[<prev] [next>] [<thread-prev] [thread-next>] [day] [month] [year] [list]
Message-ID: <1287700463.16971.603.camel@gandalf.stny.rr.com>
Date: Thu, 21 Oct 2010 18:34:23 -0400
From: Steven Rostedt <rostedt@...dmis.org>
To: Rusty Russell <rusty@...tcorp.com.au>
Cc: LKML <linux-kernel@...r.kernel.org>, Ingo Molnar <mingo@...e.hu>,
Frederic Weisbecker <fweisbec@...il.com>,
Andrew Morton <akpm@...ux-foundation.org>,
Thomas Gleixner <tglx@...utronix.de>,
Linus Torvalds <torvalds@...ux-foundation.org>
Subject: Re: [PATCH v2][GIT PULL] tracing: Prevent unloadable modules from
using trace_bprintk()
On Fri, 2010-10-22 at 08:05 +1030, Rusty Russell wrote:
> On Fri, 22 Oct 2010 12:15:42 am Steven Rostedt wrote:
> >
> > Ingo,
> >
> > This is based off of my core-2 branch. I'm moved this patch after that
> > so if anyone has any objections, I can change this patch without holding
> > off the previous one.
>
> I think disabling use in modules is lazy,
and safer.
It's not a big deal if a module does not use it. What we have is
"trace_printk()" and if the format passed to it is static, that turns
into trace_bprintk(). If the format is a variable, then you are stuck
with trace_printk() that just does the sprintf() operation in the trace.
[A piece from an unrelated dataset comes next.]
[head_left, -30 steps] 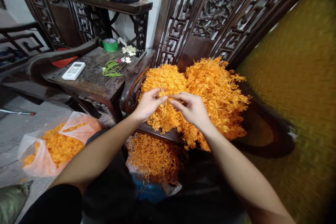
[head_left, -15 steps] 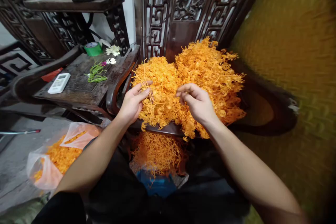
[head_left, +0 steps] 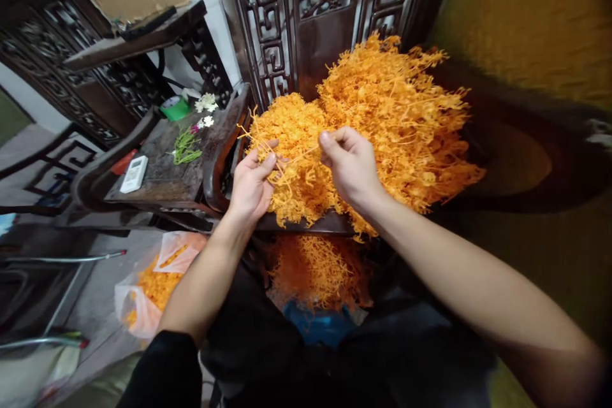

Which this patch makes all modules do.
With trace_bprintk() the pointer to the format and arguments are put
into the ring buffer for later processing.
> and allowing it for !MODVERSIONS
> is just weird.
that was me being weirdly paranoid ;-)
>
> Can't you detect this on module unload and fix it up? Or delay freeing the
> module until the trace ring is emptied?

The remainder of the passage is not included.